Michael Weiser michael.weiser@gmx.de writes:
Happy new year, Niels and all around,
On Wed, Dec 30, 2020 at 09:12:24PM +0100, Niels Möller wrote:
It comes out at around seven cycles per block slowdown for chacha-3core and five for salsa20-2core. I trace this to vst1.8. It's just slower
Thanks for investigating. Maybe keep some IF_BE / IF_LE just for the store instructions, to stay with vstm on little-endian?
Sounds good. I'll try to finalise a patch and reconfirm that there's no speed regression from it.
Sounds good!
With the help of Jeff I've gone on a bit of a benchmark binge using a:
- Raspberry Pi 1B (Broadcom BCM2835, arm11),
- Cubieboard2 (Allwinner A20, Cortex-A7),
- Wandboard (Freescale i.MX6 DualLite, Cortex-A9),
- Tinkerboard (Rockchip RK3288, Cortex-A17) and
- Raspberry Pi 4 (Broadcom BCM2711, Cortex-A72).

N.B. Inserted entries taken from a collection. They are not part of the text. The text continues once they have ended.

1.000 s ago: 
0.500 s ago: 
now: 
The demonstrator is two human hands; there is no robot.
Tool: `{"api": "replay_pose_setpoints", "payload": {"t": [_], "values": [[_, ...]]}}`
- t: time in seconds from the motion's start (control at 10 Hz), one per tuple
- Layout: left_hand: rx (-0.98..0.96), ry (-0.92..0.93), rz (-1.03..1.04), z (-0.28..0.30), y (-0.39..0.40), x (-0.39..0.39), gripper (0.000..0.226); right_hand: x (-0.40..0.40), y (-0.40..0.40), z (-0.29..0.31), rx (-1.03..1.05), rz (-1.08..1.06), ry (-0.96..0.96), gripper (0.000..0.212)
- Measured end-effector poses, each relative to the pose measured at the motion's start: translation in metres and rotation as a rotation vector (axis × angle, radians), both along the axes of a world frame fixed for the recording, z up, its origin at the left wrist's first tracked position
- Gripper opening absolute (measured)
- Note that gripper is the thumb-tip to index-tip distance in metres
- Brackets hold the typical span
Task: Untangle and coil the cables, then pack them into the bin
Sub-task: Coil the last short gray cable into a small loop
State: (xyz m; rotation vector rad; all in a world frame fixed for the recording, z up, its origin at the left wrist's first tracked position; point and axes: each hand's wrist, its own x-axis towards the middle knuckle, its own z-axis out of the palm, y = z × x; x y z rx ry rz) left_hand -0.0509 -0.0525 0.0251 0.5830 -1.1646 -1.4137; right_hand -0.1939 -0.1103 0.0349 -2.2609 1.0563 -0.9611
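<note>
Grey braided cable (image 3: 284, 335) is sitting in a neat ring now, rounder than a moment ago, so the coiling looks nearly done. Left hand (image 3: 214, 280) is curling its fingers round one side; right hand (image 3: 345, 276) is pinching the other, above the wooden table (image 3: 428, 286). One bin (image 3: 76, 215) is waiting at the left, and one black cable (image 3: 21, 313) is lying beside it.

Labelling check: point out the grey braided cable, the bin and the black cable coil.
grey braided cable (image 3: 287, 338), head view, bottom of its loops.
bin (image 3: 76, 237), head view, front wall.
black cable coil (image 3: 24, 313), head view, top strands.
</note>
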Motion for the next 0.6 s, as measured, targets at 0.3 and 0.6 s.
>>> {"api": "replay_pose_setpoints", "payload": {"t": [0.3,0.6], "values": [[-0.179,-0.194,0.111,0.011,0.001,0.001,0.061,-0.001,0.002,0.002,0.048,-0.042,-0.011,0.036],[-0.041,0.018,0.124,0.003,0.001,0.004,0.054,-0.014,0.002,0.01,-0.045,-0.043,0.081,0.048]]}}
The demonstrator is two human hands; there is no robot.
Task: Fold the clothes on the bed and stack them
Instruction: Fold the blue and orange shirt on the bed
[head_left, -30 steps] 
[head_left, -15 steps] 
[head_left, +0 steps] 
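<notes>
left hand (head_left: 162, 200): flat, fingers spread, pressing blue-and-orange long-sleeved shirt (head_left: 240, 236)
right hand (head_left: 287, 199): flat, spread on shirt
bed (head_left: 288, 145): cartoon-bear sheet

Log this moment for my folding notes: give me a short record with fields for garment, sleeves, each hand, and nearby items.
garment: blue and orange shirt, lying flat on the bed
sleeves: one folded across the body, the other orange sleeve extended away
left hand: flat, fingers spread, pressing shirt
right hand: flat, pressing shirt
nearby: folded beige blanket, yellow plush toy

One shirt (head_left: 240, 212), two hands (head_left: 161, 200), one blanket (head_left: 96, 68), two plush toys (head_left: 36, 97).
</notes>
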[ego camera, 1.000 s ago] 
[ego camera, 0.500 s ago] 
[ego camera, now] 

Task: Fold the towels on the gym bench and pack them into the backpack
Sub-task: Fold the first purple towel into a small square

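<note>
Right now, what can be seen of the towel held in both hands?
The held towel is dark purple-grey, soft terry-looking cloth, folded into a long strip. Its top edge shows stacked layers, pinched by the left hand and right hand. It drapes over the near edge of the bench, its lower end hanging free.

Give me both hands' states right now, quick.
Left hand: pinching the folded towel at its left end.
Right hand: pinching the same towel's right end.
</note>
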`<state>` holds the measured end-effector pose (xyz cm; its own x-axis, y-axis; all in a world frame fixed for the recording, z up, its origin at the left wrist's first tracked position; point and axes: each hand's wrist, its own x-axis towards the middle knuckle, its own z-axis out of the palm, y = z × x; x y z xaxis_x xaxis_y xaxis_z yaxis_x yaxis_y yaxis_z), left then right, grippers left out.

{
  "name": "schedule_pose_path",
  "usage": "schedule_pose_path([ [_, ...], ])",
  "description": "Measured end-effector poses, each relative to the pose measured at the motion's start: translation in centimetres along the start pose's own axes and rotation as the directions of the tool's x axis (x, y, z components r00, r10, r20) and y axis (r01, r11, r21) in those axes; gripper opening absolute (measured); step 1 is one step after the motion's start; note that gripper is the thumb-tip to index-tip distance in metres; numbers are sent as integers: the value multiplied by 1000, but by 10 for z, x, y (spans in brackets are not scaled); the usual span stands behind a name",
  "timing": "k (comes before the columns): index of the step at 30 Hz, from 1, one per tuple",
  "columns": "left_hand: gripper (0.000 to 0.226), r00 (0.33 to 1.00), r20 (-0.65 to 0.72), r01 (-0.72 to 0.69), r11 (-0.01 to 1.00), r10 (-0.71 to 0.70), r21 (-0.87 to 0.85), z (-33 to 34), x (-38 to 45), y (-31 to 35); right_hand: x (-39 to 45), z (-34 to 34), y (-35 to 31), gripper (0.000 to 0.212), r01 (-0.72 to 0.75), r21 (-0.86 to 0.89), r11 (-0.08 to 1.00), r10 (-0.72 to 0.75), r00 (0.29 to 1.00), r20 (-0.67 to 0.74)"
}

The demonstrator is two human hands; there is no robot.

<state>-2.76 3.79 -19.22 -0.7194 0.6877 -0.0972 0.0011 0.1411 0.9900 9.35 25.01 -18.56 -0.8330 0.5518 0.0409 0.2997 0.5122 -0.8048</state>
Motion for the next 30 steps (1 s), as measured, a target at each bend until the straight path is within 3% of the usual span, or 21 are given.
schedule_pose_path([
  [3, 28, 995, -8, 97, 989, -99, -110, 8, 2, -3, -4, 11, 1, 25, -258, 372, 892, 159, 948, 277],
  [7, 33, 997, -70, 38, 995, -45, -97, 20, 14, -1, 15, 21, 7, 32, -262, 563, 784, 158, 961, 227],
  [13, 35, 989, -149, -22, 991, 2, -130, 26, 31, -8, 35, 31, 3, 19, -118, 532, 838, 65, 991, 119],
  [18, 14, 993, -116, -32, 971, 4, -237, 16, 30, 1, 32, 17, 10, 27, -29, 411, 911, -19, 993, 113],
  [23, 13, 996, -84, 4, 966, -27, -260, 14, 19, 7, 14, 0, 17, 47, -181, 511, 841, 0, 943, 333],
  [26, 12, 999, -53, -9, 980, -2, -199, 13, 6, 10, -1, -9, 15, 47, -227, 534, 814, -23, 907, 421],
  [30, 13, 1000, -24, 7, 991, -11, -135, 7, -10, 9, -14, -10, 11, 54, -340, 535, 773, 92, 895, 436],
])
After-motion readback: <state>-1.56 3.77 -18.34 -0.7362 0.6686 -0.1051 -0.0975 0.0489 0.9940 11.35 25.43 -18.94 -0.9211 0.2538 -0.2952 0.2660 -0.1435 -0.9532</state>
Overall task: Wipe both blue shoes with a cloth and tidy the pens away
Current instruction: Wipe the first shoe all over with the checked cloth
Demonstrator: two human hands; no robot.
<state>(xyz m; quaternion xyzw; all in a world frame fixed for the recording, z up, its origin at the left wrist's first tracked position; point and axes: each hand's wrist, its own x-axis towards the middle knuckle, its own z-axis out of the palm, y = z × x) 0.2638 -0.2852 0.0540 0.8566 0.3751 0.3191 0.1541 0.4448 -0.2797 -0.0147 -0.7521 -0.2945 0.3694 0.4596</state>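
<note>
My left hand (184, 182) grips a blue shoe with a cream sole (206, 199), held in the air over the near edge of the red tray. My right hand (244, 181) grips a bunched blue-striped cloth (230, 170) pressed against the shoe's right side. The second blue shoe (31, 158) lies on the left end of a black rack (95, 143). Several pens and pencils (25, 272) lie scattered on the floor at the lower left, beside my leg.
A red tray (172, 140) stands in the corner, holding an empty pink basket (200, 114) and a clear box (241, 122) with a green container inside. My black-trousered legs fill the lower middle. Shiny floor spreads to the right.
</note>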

The rpi1b doesn't do NEON, so there's no numbers for that. I booted the rpi4 with Ubuntu 20.04 armhf with arm32 kernel and userland to avoid any influence of switches from/to 64bit mode. Some other metrics of the systems (such as compiler) and the build commands used are in the attached result notes. The Debian and Ubuntu systems had cpufreq activated. Since I didn't want to mess with that, I ran the benchmark multiple times in a loop to get cpufreq to scale up.
I've put together a small script that parses the manual notes for plotting using gnuplot. That produced the attached charts, which are quite interesting.
Thanks for investigating. So from these charts, it looks like the single-block Neon code is of no benefit on any of the test systems. And even significantly slower on the tinkerboard and rpi4.
If that's right, the code should probably just be deleted. But I'll have to do a little benchmarking on my own before doing that.
If these numbers are correct, it would seem that gcc got a *lot* better in optimising for ARM in recent versions. And ARM seems to have continuously improved native ARM instruction performance but NEON has been stagnant.
Interesting.
What confuses me is that the arm, armv6 and neon routines all give approximately the same speed. I'd have expected some visible difference there. Maybe I'm still just doing something wrong here?
If you look specifically at salsa20 and chacha performance, there's no arm or armv6 assembly, so arm, armv6 and noasm should all use the C implementation. While neon will run different code (unless something is highly messed up in the config).
Regards, /Niels